%%
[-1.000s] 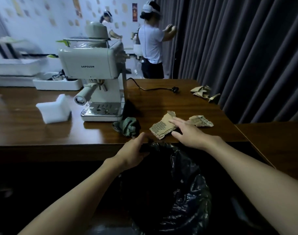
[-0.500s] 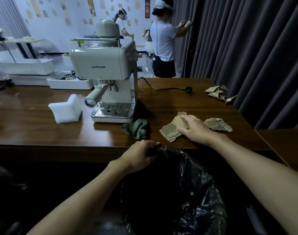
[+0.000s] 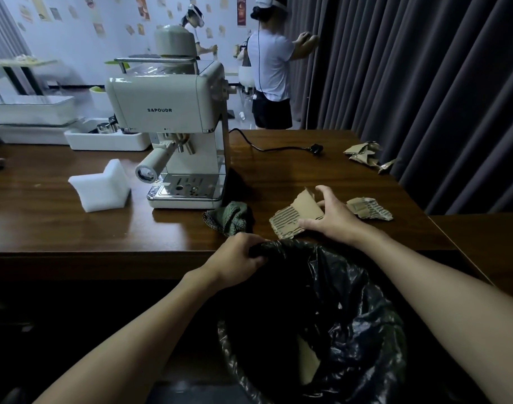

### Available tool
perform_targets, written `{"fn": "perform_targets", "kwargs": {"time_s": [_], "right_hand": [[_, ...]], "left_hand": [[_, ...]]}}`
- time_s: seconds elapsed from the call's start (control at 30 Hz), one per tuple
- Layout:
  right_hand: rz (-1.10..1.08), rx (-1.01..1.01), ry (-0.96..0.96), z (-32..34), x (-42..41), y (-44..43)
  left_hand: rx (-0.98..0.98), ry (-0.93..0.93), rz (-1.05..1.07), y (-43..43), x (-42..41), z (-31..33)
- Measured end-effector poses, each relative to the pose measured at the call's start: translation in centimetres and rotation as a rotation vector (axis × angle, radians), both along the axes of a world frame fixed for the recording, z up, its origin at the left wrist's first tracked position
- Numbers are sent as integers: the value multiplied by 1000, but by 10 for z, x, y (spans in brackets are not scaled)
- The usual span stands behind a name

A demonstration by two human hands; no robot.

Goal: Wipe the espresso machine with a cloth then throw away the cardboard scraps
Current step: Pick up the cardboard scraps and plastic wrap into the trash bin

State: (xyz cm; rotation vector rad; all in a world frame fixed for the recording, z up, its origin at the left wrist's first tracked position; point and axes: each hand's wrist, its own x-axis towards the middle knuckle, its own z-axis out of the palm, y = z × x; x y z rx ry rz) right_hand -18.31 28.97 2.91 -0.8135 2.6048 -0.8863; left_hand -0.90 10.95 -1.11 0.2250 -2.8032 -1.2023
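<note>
Head view. The right hand (image 3: 332, 218) rests on the larger cardboard scrap (image 3: 293, 218), which lies flat on the table (image 3: 74, 228) near its front edge. The fingers are spread and arched over the card. The thumb is laid along its near part and the forefinger is raised above its far edge. The hand is not closed round the scrap.

The left hand (image 3: 240, 256) is curled tight on the rim of the black bin bag (image 3: 351, 301) and holds the mouth open just below the table edge. One piece of cardboard (image 3: 307, 365) is already inside.

Governing relation: the scrap lies under the right palm and to its left. Its long axis runs from near-left to far-right. The bag mouth sits directly on the near side of it, below the edge. In my judgement the coming move is a short draw toward the body and over the edge, and the right hand is the only free one.

A second scrap (image 3: 369, 208) lies just to the right of the right hand. A crumpled pile (image 3: 363, 153) lies well apart at the far right, by the curtain (image 3: 424, 83). Both fall to the right hand.

The green cloth (image 3: 229, 218) lies bunched just beside the base of the espresso machine (image 3: 167, 112), with no hand on it. I judge the wiping done and the disposal partly done.
</note>
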Motion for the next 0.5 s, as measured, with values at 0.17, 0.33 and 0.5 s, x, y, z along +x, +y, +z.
{"fn": "perform_targets", "kwargs": {"time_s": [0.17,0.33,0.5], "right_hand": [[-42,-235,5,2,6,8],[-108,-416,50,21,5,26],[11,-353,-101,45,5,64]], "left_hand": [[106,-24,10,1,-3,-1],[41,-29,-30,8,-9,3],[-33,-13,-83,25,-25,14]]}}
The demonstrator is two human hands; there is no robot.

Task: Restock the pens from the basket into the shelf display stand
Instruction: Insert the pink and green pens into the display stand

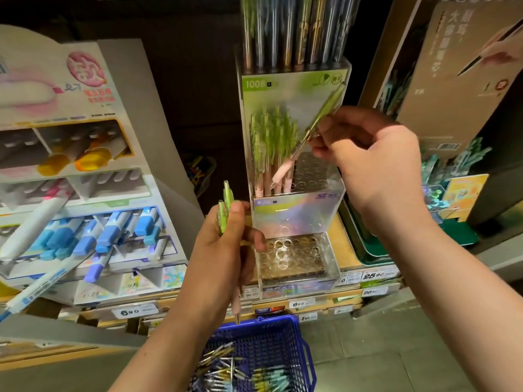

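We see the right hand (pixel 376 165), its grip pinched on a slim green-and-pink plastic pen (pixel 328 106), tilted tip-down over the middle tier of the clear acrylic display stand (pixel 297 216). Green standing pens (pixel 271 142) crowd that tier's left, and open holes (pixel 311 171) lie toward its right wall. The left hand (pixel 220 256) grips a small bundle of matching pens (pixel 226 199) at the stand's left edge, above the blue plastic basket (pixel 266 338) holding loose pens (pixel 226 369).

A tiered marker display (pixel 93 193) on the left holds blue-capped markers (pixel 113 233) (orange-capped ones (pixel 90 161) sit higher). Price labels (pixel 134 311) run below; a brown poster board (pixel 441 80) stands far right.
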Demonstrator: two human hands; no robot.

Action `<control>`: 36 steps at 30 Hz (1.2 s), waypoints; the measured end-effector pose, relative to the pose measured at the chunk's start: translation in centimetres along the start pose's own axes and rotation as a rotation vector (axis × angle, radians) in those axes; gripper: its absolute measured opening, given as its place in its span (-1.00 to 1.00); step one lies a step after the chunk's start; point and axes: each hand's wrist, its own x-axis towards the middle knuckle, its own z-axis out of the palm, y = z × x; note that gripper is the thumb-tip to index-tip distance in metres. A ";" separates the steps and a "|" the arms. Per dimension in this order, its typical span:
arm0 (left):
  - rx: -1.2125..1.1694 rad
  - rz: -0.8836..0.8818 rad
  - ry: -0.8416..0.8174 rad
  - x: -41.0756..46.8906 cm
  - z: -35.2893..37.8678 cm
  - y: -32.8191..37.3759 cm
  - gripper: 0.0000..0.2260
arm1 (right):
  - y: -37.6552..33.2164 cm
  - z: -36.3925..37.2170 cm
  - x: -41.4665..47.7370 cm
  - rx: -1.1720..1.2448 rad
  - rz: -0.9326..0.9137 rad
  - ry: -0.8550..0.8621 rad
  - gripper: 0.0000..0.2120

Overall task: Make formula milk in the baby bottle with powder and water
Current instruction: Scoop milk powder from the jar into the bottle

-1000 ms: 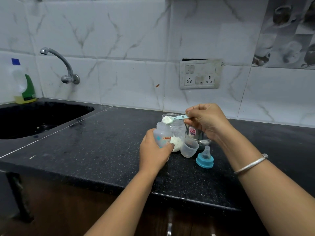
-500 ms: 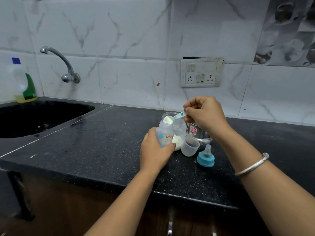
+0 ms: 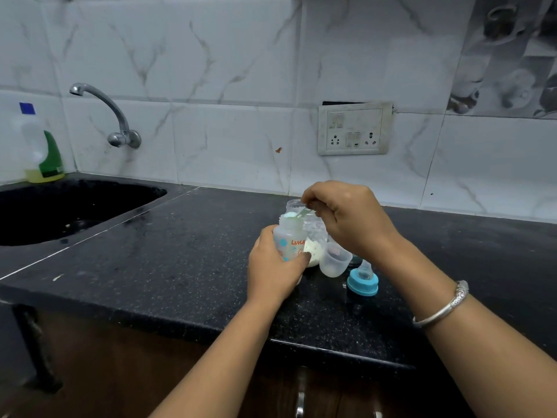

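My left hand (image 3: 272, 268) grips a clear baby bottle (image 3: 290, 236) with orange lettering, upright on the black counter (image 3: 180, 251). My right hand (image 3: 346, 218) pinches the handle of a small pale green scoop (image 3: 297, 214), whose bowl sits tipped at the bottle's open mouth. Right behind the bottle stands a clear jar of white powder (image 3: 315, 239). A clear plastic cap (image 3: 334, 260) lies beside the jar. The blue teat ring with its nipple (image 3: 362, 280) stands on the counter to the right. A steel vessel behind my right hand is mostly hidden.
A black sink (image 3: 60, 209) is set into the counter at the left, with a chrome tap (image 3: 111, 116) on the wall above it. A dish soap bottle (image 3: 42, 149) stands in the far left corner. A switch socket plate (image 3: 354, 129) is on the tiled wall.
My right hand has lowered and turned the scoop from above the jar to the bottle's mouth, and the heap of powder no longer shows on it. My left hand keeps its hold on the bottle.
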 end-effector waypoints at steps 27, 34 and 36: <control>-0.020 -0.002 -0.005 -0.1 0.0 0.0 -0.55 | 0.4 1.3 -2.1 0.010 0.000 0.291 -0.87; -0.006 0.002 -0.006 0.0 0.1 -0.1 -0.55 | 0.3 1.5 -2.2 0.107 0.147 0.328 -0.89; 0.002 0.002 -0.006 0.1 0.1 -0.2 -0.55 | 0.2 1.5 -2.1 0.186 0.266 0.350 -0.89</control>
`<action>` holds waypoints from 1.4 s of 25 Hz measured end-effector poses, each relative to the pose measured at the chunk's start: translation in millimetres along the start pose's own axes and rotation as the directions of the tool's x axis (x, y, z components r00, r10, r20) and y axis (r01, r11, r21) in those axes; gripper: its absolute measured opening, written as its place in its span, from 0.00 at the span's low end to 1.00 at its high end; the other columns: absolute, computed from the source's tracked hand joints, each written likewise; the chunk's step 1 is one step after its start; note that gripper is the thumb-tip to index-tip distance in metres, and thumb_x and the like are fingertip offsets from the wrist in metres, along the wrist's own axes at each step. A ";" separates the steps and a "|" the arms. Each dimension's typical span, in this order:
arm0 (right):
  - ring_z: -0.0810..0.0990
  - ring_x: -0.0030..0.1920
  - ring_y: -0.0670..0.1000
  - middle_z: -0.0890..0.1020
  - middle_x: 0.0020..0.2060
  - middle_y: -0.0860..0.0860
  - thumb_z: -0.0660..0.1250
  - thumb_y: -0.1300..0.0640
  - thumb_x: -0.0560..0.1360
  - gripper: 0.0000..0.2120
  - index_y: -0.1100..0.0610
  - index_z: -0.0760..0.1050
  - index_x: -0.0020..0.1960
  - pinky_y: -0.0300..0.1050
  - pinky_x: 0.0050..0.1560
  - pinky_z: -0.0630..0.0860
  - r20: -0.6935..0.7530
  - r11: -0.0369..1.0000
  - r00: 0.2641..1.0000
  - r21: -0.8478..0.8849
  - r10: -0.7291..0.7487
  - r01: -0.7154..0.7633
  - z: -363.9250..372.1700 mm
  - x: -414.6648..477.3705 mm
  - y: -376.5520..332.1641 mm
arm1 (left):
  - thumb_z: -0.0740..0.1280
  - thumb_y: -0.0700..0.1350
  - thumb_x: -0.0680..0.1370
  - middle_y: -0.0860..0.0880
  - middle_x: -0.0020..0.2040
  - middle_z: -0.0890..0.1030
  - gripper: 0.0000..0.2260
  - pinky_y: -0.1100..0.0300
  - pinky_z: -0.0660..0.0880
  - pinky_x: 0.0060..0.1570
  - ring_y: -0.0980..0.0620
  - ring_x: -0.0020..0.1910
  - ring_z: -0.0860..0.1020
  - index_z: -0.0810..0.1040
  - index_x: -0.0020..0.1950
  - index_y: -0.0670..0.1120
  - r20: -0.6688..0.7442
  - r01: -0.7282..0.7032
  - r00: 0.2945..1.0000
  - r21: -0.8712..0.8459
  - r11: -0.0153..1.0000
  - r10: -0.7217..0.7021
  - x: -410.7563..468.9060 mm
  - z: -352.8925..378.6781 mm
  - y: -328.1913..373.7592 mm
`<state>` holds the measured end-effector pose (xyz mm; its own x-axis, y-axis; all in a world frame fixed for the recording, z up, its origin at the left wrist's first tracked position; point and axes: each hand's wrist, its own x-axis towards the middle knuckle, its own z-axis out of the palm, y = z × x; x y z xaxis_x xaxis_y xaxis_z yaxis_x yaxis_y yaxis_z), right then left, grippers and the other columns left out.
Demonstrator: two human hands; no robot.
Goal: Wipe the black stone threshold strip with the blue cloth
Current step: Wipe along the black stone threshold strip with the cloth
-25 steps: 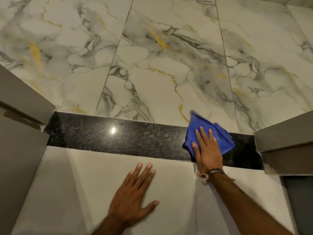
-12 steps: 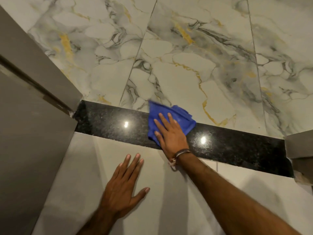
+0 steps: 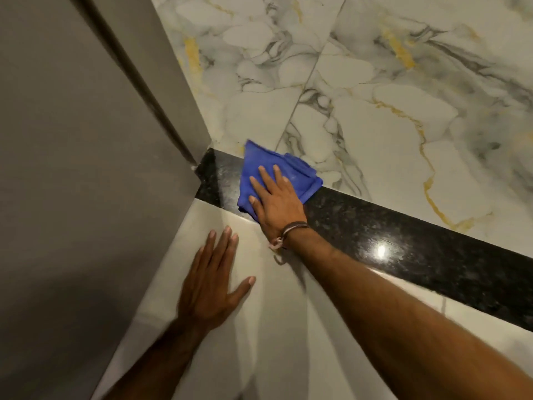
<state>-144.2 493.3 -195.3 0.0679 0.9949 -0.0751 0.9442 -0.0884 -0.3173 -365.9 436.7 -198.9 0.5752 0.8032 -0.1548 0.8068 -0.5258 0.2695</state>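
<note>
The black speckled stone threshold strip point(image 3: 403, 243) runs from the left door frame down to the right edge. A folded blue cloth point(image 3: 259, 166) lies near the strip's left end, its far corners reaching onto the marble tile. My right hand point(image 3: 277, 200) presses flat on the cloth, fingers spread, a cord bracelet at the wrist. My left hand point(image 3: 213, 284) rests palm down with fingers apart on the plain pale tile just in front of the strip, holding nothing.
A grey door frame and wall point(image 3: 95, 168) fill the left side and meet the strip's left end. White marble tiles with grey and gold veins point(image 3: 389, 111) lie beyond the strip. Plain pale floor tile point(image 3: 282, 342) lies on my side.
My right hand has slid the blue cloth leftward along the strip, from its right end to near the left door frame. The view has swung left. My left hand stays flat on the tile.
</note>
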 end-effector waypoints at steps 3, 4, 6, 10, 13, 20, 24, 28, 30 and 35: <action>0.47 0.80 0.58 0.51 0.80 0.55 0.50 0.45 0.82 0.28 0.55 0.54 0.79 0.56 0.77 0.51 0.078 0.985 0.983 -0.032 -0.165 0.168 8.6 22.2 -34.2 | 0.52 0.69 0.77 0.53 0.84 0.47 0.39 0.50 0.51 0.79 0.50 0.82 0.45 0.47 0.83 0.51 -0.025 0.060 0.998 0.007 0.998 -0.060 0.2 -1.4 -19.2; 0.47 0.80 0.58 0.50 0.80 0.56 0.51 0.45 0.82 0.30 0.57 0.52 0.79 0.55 0.78 0.51 0.094 0.980 0.975 -0.002 -0.199 0.200 9.5 31.5 -45.4 | 0.51 0.69 0.77 0.52 0.84 0.47 0.39 0.51 0.51 0.79 0.50 0.83 0.45 0.47 0.83 0.51 -0.037 0.076 0.996 0.017 0.997 -0.076 0.5 -2.1 -26.9; 0.48 0.80 0.58 0.50 0.80 0.58 0.54 0.45 0.81 0.33 0.60 0.50 0.79 0.54 0.78 0.51 0.089 0.991 0.988 0.068 -0.123 0.117 9.0 51.8 -56.9 | 0.51 0.69 0.78 0.53 0.84 0.47 0.39 0.54 0.49 0.77 0.50 0.83 0.45 0.48 0.83 0.51 -0.056 0.091 0.995 0.039 0.995 -0.088 0.8 -0.8 -36.9; 0.48 0.80 0.57 0.55 0.80 0.52 0.53 0.42 0.80 0.31 0.55 0.54 0.79 0.57 0.78 0.50 0.119 0.980 0.974 -0.040 -0.191 0.197 8.7 62.7 -67.1 | 0.50 0.71 0.78 0.54 0.84 0.45 0.39 0.53 0.49 0.78 0.51 0.83 0.44 0.44 0.83 0.53 -0.048 0.089 0.995 0.007 0.996 -0.089 0.7 0.8 -42.1; 0.46 0.80 0.57 0.54 0.80 0.52 0.51 0.42 0.81 0.31 0.55 0.53 0.79 0.57 0.78 0.47 0.063 0.999 0.998 0.044 0.007 -0.010 9.4 48.2 -66.7 | 0.49 0.70 0.78 0.53 0.84 0.48 0.39 0.51 0.52 0.78 0.49 0.83 0.45 0.45 0.83 0.52 -0.051 0.091 0.995 0.017 0.996 -0.090 -0.3 0.1 -40.6; 0.45 0.80 0.56 0.51 0.80 0.51 0.49 0.42 0.82 0.30 0.54 0.51 0.79 0.57 0.77 0.51 0.068 0.998 0.997 -0.058 0.040 -0.036 -12.8 -30.2 9.7 | 0.43 0.73 0.76 0.49 0.84 0.49 0.43 0.45 0.55 0.77 0.46 0.82 0.47 0.48 0.83 0.46 -0.006 0.116 0.993 0.029 0.993 -0.116 -1.6 -5.1 -20.9; 0.45 0.80 0.55 0.51 0.80 0.49 0.50 0.42 0.82 0.30 0.53 0.51 0.80 0.54 0.79 0.48 0.112 0.994 0.993 -0.099 -0.039 0.050 -26.8 -96.0 74.1 | 0.44 0.72 0.77 0.46 0.83 0.53 0.43 0.48 0.53 0.76 0.43 0.82 0.52 0.54 0.82 0.43 0.021 0.014 1.000 0.003 1.000 -0.014 -2.8 3.9 30.8; 0.44 0.80 0.53 0.50 0.80 0.48 0.48 0.41 0.82 0.30 0.52 0.49 0.80 0.54 0.79 0.51 0.027 0.970 0.972 -0.079 0.233 -0.230 -41.7 -157.7 133.1 | 0.52 0.68 0.78 0.48 0.84 0.48 0.40 0.51 0.47 0.77 0.45 0.83 0.46 0.51 0.83 0.45 0.069 -0.151 0.986 -0.005 0.989 0.151 -8.7 26.2 90.5; 0.43 0.80 0.52 0.49 0.80 0.47 0.45 0.40 0.82 0.30 0.50 0.48 0.80 0.55 0.79 0.52 0.057 0.973 0.978 -0.122 0.202 -0.194 -46.6 -187.1 156.4 | 0.54 0.67 0.79 0.49 0.84 0.48 0.40 0.51 0.47 0.78 0.46 0.83 0.45 0.51 0.83 0.45 0.076 -0.203 0.976 -0.024 0.979 0.204 -10.2 35.6 117.2; 0.49 0.80 0.54 0.55 0.79 0.49 0.48 0.40 0.81 0.30 0.53 0.54 0.79 0.51 0.78 0.52 -0.094 0.888 0.892 -0.090 0.443 -0.451 -57.1 -260.4 214.7 | 0.55 0.67 0.80 0.48 0.84 0.46 0.39 0.50 0.45 0.78 0.46 0.83 0.44 0.48 0.83 0.45 0.100 -0.305 0.947 -0.021 0.952 0.305 -15.1 57.4 162.9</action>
<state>59.3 218.1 -189.8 0.5092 0.8524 -0.1191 0.8368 -0.5227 -0.1629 -235.5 322.8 -207.2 0.8046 0.5719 -0.1596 0.5899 -0.7396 0.3239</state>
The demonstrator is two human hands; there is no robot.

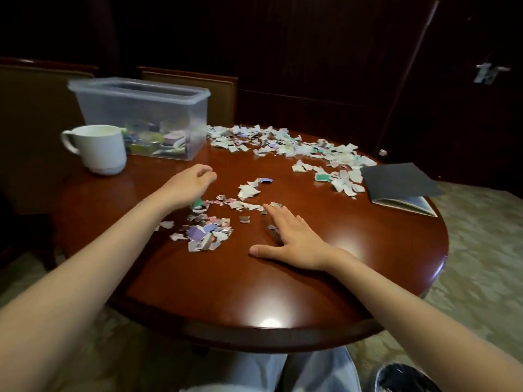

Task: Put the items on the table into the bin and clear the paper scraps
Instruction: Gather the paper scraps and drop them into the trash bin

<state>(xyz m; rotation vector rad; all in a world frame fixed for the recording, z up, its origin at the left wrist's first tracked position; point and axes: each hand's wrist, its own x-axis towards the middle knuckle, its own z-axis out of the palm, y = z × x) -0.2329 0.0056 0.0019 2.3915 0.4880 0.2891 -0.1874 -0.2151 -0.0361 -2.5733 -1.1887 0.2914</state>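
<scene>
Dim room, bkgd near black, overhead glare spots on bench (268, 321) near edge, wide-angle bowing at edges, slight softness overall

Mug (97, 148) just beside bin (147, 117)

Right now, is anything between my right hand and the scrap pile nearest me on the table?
Nothing solid. Between the right hand and the near scrap pile there is only bare table and a few small loose scraps.
</scene>
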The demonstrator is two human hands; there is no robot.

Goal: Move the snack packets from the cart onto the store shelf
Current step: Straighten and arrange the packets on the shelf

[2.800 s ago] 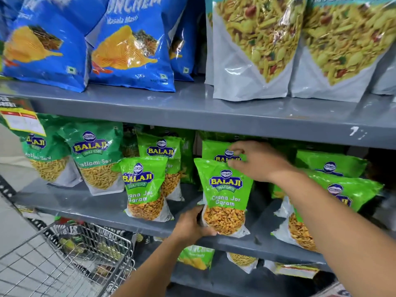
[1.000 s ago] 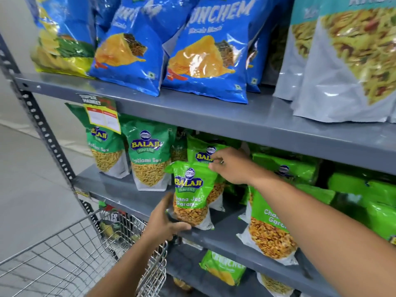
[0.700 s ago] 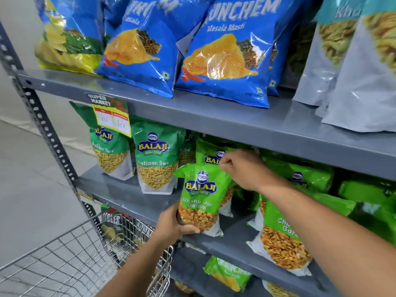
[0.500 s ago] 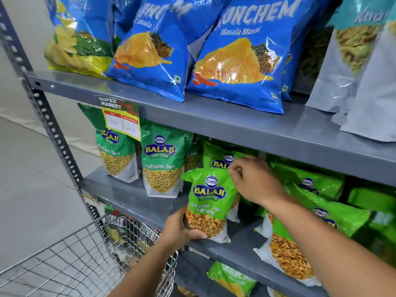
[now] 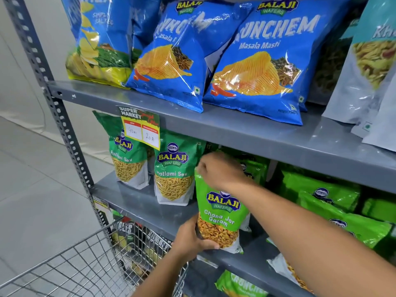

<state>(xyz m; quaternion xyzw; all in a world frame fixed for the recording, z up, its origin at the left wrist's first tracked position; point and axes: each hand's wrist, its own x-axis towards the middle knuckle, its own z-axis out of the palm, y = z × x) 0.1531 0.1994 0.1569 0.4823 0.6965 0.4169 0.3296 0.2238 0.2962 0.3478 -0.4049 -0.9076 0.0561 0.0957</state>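
The left hand (image 5: 191, 240) is curled around the lower left corner of the Chana Jor Garam packet (image 5: 220, 217), fingers wrapped under its bottom edge and thumb up along its side; the right hand (image 5: 218, 170) is closed on the packet's top edge, fingers pinched over the upper left corner, so the packet stands upright between the two hands, one below and one above. Its base rests on the front of the middle shelf (image 5: 150, 207), close to the lip; just beside it on the left stands a Ratlami Sev packet (image 5: 174, 174), the two nearly touching, and farther left a second Ratlami Sev packet (image 5: 126, 161) sits partly behind a yellow price tag (image 5: 141, 129) hanging from the shelf above. To the right, behind the right forearm, more light green packets (image 5: 325, 196) lie leaning back. The upper shelf (image 5: 246, 133) carries blue Crunchem bags (image 5: 261, 63); the wire cart (image 5: 85, 264) stands below left, against the shelf's slotted upright (image 5: 64, 129).
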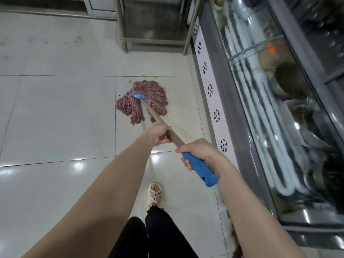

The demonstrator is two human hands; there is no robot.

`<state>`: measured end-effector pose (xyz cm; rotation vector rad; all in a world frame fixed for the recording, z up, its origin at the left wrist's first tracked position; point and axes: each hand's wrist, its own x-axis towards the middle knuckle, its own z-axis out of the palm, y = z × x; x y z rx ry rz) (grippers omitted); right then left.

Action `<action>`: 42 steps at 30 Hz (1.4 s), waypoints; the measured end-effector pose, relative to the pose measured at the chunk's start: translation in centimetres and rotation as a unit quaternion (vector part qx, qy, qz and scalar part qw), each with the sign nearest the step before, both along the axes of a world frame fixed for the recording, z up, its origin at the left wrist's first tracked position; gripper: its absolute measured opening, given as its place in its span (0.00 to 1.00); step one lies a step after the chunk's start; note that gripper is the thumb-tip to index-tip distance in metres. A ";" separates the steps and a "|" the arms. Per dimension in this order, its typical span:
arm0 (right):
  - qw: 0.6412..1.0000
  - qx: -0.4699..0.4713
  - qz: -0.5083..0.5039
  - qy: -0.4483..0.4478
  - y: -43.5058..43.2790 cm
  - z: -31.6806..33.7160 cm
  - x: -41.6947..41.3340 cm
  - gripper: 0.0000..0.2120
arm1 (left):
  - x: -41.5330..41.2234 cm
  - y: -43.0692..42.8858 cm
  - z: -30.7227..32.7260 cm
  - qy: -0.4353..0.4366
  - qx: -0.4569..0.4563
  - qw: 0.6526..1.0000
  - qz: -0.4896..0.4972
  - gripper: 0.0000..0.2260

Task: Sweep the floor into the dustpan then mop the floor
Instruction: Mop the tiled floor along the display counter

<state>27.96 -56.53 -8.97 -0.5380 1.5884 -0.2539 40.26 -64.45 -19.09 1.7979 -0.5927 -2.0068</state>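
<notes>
The left hand, just below the centre of the frame, is curled tightly round the bare metal shaft of a mop. The right hand, lower and to the right, wraps its fingers round the ribbed blue plastic grip at the shaft's top end. The flared butt of that grip sticks out past the wrist.

The thin, dull grey shaft slants up and left to a blue plastic clamp. From the clamp the mop head fans out flat on the floor, a shaggy mass of pinkish-red twisted cotton strings, slightly above the centre of the frame.

The floor is large, glossy, pale grey tiles with thin dark grout lines, and it throws back ceiling lights at lower left. Small yellow-green specks lie at upper left, and more sit just beside the mop head.

At bottom centre a foot in a cream woven sandal shows below black trousers.

Along the right side runs a glass-fronted display chiller with frosted white coils behind the glass. Its base carries a white strip printed with black snowflakes. At top centre stand the stainless steel legs of a table or rack.
</notes>
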 end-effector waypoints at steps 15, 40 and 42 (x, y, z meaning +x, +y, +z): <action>0.991 0.023 0.116 -0.067 -12.9 -1.6 17.9 0.10 | 20.4 -10.2 -1.1 -0.064 0.023 0.993 0.097 0.08; 0.986 -0.011 -0.166 -0.027 -10.1 -1.8 3.1 0.05 | 0.3 -14.5 -3.2 -0.009 -0.020 0.995 -0.094 0.03; 0.977 -0.012 -0.210 -0.021 -8.6 -1.9 0.8 0.05 | -3.8 -13.7 -3.3 0.005 -0.018 0.990 -0.138 0.04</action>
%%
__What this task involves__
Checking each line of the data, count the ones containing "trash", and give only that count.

__Exercise answer__
2